Task item
Go through the data that follows and restate each line exactly as it reads.

Raw data
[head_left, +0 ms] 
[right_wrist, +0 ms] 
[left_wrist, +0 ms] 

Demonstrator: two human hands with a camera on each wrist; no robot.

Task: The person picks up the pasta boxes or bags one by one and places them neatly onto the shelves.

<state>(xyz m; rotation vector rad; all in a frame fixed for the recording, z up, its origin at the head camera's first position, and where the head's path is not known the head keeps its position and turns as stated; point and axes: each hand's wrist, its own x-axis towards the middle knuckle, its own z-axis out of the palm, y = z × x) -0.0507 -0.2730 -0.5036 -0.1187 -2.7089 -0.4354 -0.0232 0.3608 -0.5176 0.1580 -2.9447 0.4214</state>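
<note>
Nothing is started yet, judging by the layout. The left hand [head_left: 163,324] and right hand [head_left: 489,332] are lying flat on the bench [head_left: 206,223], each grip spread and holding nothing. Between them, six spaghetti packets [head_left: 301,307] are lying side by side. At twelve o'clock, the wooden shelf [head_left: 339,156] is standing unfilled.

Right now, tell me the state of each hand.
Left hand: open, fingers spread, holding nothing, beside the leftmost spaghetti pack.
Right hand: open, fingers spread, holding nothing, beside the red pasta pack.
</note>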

Answer box
[head_left, +0 ms] 
[right_wrist, +0 ms] 
[left_wrist, +0 ms] 

Demonstrator: two human hands with a camera on each wrist; no robot.

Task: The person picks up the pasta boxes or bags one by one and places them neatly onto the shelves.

<state>(xyz m; rotation vector rad; all in a frame fixed for the recording, z up, its origin at the head camera's first position, and where the head's path is not known the head keeps its position and turns as stated; point and axes: each hand's wrist, its own x-axis towards the middle knuckle, its own z-axis out of the palm, y = z × x) -0.0507 -0.2730 -0.5036 -0.1187 -2.7089 -0.4354 -0.0232 0.3608 -0.5176 0.1580 -2.9447 0.4214</state>
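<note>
Nothing is started yet, judging by the layout. The left hand [head_left: 163,324] and right hand [head_left: 489,332] are lying flat on the bench [head_left: 206,223], each grip spread and holding nothing. Between them, six spaghetti packets [head_left: 301,307] are lying side by side. At twelve o'clock, the wooden shelf [head_left: 339,156] is standing unfilled.

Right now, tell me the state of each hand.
Left hand: open, fingers spread, holding nothing, beside the leftmost spaghetti pack.
Right hand: open, fingers spread, holding nothing, beside the red pasta pack.
</note>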

No part of the exercise is left unanswered.